Now obviously there’s a difference between planning ahead to the point of worrying and obsessing … and just plain planning ahead. We are after all called to be good stewards of our time, talent and resources, we are challenged to be doers of the Word and not hearers only. God’s not asking us to sit around and twiddle our thumbs to prove our trust, nor have I found the Levitical command yet, that forbids me to create a to do list. But it’s a profound difference of perspective, isn’t it? Instead of grasping and clutching and clenching at all the details of every possible scenario, to simply do what we can with what we’ve been given, and then let it rest in God’s hands.
After all, they say if you want to give God a good laugh, you should start making plans. And at times it is almost comical (at least when it’s not tragic) the number of reminders we get that we are not in control.
I’m guessing I’m not alone here. You probably know what I mean when I say that just when I begin to labor under the illusion that things are settling down into a manageable, predictable pattern, just when I feel I’m starting to zero in on that promised land called ‘Under Control’, a reminder comes along that my grand plans for organizing my life are only ever tentative. These reminders can be dramatic things like a serious car accident, a job loss, a sudden death in the family … but even less serious things like a flat tire or a power outage or a nasty virus can do their bit to throw us off our game, can’t they?
And the person I want to be would trust God not only with her to do lists, her schedule, her plans … but with her whole life. With her loved ones’ lives even. I’m not always that person—I imagine the white knuckles, some days, are a dead giveaway – but God knows this better than anyone, and I believe God will honor my desire to become more trusting over time, and meanwhile God doesn’t love me any less for my areas of weakness.

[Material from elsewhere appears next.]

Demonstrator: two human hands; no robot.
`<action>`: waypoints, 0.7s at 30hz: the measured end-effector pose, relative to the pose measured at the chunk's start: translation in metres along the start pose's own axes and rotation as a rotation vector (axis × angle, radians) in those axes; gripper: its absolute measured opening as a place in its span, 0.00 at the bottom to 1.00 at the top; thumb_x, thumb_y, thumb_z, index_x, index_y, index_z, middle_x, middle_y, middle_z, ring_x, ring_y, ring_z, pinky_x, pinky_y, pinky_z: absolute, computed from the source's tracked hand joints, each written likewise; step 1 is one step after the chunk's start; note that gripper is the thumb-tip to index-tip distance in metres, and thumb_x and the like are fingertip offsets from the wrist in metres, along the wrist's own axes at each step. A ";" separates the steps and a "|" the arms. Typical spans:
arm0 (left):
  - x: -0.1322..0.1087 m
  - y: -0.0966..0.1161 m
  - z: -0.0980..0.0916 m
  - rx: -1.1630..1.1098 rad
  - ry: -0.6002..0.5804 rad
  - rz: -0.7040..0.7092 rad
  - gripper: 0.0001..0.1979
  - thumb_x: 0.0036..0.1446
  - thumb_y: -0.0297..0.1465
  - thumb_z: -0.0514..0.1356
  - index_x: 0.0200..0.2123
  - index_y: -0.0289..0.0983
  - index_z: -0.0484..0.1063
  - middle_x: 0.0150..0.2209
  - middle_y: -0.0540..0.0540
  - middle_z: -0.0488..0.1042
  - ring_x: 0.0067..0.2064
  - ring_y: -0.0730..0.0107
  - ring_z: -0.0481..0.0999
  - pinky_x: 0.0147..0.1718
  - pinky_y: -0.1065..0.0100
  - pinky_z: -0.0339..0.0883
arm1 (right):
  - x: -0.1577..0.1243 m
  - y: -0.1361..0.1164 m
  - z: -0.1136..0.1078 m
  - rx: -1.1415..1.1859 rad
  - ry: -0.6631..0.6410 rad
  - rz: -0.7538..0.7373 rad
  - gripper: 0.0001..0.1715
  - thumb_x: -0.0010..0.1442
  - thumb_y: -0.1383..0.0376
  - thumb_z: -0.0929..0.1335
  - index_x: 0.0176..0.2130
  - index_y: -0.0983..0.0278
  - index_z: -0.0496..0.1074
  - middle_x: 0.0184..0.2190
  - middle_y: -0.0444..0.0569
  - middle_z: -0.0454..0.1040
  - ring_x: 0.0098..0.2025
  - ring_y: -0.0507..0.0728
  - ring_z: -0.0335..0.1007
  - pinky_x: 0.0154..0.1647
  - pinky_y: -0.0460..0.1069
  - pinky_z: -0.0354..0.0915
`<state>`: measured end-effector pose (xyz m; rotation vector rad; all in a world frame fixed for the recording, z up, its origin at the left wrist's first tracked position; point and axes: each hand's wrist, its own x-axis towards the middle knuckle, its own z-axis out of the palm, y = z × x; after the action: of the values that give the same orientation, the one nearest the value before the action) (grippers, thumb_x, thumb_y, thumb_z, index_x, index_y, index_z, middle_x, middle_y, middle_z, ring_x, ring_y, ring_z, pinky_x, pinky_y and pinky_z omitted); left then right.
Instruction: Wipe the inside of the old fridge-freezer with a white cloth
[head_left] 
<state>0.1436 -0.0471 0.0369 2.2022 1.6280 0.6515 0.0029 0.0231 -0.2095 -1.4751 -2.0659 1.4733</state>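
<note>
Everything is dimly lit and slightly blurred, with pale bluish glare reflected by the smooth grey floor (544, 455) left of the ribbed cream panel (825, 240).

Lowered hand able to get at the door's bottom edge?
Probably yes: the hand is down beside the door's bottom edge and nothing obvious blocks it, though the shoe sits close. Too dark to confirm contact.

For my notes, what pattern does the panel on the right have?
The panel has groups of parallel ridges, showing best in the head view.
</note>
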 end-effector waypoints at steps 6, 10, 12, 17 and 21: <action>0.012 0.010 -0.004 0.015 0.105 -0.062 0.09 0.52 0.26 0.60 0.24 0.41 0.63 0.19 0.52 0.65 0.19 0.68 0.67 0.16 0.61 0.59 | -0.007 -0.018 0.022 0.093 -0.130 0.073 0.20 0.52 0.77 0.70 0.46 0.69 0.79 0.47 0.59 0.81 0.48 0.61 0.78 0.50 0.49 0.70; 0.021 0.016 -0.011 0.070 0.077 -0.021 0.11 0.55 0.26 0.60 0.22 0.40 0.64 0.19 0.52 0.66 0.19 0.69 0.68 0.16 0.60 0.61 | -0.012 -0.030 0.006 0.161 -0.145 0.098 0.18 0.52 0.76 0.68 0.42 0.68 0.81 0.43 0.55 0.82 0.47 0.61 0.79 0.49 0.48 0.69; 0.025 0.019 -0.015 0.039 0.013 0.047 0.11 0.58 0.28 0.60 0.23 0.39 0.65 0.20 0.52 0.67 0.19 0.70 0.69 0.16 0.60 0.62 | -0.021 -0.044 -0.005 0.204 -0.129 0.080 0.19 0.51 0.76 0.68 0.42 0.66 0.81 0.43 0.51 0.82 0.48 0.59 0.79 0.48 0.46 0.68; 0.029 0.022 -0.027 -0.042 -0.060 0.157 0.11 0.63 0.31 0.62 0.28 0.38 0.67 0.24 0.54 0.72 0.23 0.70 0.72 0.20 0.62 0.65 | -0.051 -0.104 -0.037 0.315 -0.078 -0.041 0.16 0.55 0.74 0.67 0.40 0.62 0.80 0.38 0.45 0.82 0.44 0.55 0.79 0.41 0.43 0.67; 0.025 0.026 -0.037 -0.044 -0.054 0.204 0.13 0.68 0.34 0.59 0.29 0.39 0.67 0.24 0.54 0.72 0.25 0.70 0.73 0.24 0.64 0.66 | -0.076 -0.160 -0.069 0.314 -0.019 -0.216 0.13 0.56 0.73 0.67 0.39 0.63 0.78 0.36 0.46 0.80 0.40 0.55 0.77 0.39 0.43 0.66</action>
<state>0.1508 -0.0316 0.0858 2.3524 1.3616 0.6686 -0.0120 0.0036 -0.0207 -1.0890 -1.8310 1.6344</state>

Letting go in the sense of really trusting God to be in control is a huge shift in perspective from the way many of us are used to thinking, that it’s all, always and forever, up to us. But you know, all that stuff we spend so much time worrying about, it’s only ours on loan anyway. And our loved ones are God’s beloved before they’re our own. And this church is God’s church before it’s ever ours. Even our very lives are not our own – we belong, body and soul, to the God who made us.
“Guide me, Lord, into an unclenched moment” … so reads a prayer I ran across recently. May God guide us into those unclenched moments in this Lenten season. Helping us to let go. Freeing us from illusions of control that we might trust, as sheep, our Good and Loving Shepherd.